Early versions of Solaris 2 implemented a simple, global dispatch queue that was shared by all processors on a multiprocessor system. Scalability and dispatch latency, especially for real-time threads, was less than optimal because of the coarse-grained locking. A single scheduling lock for the dispatch queue needed to be acquired for a processor to insert or remove a kthread from the queue, which became a point of contention on busy multiprocessor systems. A new design was done for Solaris 2.3, and since that release, Solaris implements multiple dispatch queues, one for each processor, and a global queue for threads that run at a priority high enough to cause kernel preemption. Such threads are real-time and interrupt threads (although interrupt threads are not placed on a dispatch queue—they live on a linked list off every CPU structure). Solaris 2.5 saw an algorithmic change to the thread selection process (which thread gets execution time next). We go through the select and ratify process of thread selection in our discussion of the dispatcher algorithm.

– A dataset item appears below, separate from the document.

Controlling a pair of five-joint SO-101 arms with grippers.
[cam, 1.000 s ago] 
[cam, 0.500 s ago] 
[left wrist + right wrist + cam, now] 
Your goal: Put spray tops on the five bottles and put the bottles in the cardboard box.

Another change came with the introduction of processor sets in Solaris 2.6. Processor sets can be configured through psrset(1M), where some number of processors are configured into the set, and processes and kernel threads can be bound to a processor set. The bound processes and threads are scheduled only on processors in the set; other threads and processes running on the system that are not bound to the processor set will not be scheduled on processors in the set. Multiple processor sets can be configured, with multiple bindings. (Processor sets are also discussed in Chapter 1, “System Overview.”) The addition of processor sets added a new data structure, cpupart, and a modification to the kernel preempt dispatch queues. Prior to Solaris 2.6, only one kernel preempt queue maintained runnable RT class threads. Beginning in Solaris 2.6, there is a kernel preempt queue for each processor set or one queue systemwide if processor sets have not been configured.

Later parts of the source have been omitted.